[What the task asks]: Where the string "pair" appears in a line of the material below, copy that line.

......

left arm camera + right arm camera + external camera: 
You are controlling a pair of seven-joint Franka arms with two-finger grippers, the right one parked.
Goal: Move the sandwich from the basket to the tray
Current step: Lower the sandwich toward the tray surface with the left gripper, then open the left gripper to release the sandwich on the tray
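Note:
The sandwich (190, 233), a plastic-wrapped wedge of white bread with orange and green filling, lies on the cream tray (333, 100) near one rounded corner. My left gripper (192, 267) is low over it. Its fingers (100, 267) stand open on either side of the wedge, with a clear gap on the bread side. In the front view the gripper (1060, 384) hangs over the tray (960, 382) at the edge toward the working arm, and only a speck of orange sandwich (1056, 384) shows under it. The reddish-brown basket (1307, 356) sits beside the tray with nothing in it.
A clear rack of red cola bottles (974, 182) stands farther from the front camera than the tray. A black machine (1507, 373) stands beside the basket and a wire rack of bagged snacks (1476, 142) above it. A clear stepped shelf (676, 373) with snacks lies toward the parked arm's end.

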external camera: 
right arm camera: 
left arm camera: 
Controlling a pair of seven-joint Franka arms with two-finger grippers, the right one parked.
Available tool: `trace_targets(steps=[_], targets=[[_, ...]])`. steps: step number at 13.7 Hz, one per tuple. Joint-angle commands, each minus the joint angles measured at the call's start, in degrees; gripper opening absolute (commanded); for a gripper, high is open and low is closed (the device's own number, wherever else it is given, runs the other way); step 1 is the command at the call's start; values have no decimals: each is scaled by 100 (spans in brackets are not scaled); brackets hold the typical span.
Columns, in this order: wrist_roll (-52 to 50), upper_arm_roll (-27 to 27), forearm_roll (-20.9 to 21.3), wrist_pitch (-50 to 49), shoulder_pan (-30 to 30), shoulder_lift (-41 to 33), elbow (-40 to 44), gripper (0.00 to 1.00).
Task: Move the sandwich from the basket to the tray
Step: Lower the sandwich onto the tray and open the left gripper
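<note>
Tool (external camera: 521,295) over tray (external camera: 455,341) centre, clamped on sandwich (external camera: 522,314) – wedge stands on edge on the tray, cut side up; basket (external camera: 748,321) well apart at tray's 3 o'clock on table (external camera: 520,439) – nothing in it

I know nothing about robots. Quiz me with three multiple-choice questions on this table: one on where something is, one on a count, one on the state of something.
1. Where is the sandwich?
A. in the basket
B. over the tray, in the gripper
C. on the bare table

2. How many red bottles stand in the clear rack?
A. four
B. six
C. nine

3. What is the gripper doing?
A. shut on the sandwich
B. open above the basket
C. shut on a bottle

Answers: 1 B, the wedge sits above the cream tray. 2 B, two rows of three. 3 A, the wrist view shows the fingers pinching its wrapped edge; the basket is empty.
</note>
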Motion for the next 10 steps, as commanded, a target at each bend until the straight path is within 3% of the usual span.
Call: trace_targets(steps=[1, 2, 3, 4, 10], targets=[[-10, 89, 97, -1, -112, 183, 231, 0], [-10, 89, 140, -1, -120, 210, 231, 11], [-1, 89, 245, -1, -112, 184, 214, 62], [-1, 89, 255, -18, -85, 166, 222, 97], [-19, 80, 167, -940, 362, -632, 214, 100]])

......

[Expected output]:
You are controlling a pair of seven-joint Franka arms with two-finger grippers, the right one parked.
Controlling a pair of seven-joint Franka arms with two-finger grippers, the right one parked.

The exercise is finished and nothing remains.